Well, your discover weekly is specific to you and making a collaborative playlist makes one underlying assumption:
you already know the song you wish to listen to.
When generating choices and content for your playlist, SongMash uses Spotify's API to ensure that we don't pick songs already added to your library, combining the power of a collaborative playlist while discovering music none of you have heard before.
We needed it the interface and the navigation for SongMash to be as simple as possible. I defined the following principles to prioritize when designing for the least amount of user effort:
Familiarity: if the interface was familiar to the user, they would have to spend less mental effort into understanding the interface, hence reducing possible errors.

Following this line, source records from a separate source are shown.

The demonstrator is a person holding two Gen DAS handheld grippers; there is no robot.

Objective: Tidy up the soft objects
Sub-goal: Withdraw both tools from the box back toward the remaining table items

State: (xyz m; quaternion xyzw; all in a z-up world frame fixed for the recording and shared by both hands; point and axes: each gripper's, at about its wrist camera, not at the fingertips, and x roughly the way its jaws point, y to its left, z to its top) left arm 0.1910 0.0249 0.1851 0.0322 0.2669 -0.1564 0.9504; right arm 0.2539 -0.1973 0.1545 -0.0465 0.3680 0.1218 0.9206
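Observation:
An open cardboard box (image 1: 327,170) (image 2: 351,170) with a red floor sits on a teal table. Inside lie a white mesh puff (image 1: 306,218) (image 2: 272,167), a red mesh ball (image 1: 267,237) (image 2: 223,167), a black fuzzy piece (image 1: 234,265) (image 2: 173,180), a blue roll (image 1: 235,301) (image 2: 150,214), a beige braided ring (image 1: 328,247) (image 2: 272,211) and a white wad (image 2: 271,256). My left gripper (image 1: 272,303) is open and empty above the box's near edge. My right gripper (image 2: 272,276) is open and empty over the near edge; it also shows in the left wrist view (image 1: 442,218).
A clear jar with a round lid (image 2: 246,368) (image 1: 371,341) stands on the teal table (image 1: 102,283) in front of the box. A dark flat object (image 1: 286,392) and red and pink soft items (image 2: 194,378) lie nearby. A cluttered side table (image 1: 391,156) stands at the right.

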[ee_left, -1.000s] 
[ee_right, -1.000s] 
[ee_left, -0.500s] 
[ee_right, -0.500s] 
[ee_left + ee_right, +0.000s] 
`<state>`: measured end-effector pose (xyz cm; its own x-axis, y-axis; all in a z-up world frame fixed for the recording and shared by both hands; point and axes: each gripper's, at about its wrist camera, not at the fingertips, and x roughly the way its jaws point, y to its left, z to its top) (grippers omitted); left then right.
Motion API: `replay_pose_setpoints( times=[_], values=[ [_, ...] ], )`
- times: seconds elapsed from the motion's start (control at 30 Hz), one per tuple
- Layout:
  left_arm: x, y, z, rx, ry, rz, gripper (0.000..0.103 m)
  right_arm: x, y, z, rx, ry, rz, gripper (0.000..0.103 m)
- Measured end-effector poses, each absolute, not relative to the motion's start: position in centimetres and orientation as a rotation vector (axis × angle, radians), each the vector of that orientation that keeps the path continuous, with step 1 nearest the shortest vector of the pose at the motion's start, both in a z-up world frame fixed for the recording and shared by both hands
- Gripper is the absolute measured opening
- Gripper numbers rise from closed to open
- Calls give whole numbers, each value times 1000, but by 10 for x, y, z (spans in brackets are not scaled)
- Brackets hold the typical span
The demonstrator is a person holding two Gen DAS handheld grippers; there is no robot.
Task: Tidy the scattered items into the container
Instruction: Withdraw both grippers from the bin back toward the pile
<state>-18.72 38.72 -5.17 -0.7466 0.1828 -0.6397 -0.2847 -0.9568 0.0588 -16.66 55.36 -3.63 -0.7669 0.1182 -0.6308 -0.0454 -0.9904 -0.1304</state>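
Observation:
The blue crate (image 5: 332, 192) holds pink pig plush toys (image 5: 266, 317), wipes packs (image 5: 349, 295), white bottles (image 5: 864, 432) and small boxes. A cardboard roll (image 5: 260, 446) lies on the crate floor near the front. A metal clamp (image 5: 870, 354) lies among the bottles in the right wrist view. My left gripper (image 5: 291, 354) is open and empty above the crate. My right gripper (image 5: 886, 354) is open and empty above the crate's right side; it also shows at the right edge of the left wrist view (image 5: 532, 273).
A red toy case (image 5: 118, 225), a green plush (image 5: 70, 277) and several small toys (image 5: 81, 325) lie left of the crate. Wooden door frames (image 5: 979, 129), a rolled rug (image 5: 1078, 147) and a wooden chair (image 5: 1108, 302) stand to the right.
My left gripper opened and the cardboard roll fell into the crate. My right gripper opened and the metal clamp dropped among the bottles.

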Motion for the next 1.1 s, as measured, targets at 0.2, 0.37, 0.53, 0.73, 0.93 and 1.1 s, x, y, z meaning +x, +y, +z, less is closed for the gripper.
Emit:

Easy choices: For our machine learning model, more data meant better output. However, we had to strike a balance between bombarding the user with questions while gathering valuable data. We concluded that the simplest choices will give us the most information without confusing or misleading the user.
Masking the tech: Users didn't need to understand the crux of our algorithm to get a personalized playlist. We had to mask the tech and keep the interface skeletal enough that it got the job done.
I came up with two possible ways a user could make selections on the app:
To choose between the two rating options, I conducted a quick A/B survey.
Designing the interface wasn't my only challenge. I had to make sure I developed an efficient front-end that was smoothly connected to our back-end. My goal was rooted in the theory that good performance is good usability. Our back-end consisted of a machine learning model based on the k-means clustering algorithm. Additionally, we had to build out a large database of songs and their properties using Spotify's API and maintain constant connection throughout the interaction. With constant GET/POST requests going back and forth, I had to make sure the users always received appropriate feedback and error messages when interacting with the front-end. To this end (pun intended), I added loading displays, text messages and error cues for when the back-end was running on a delay.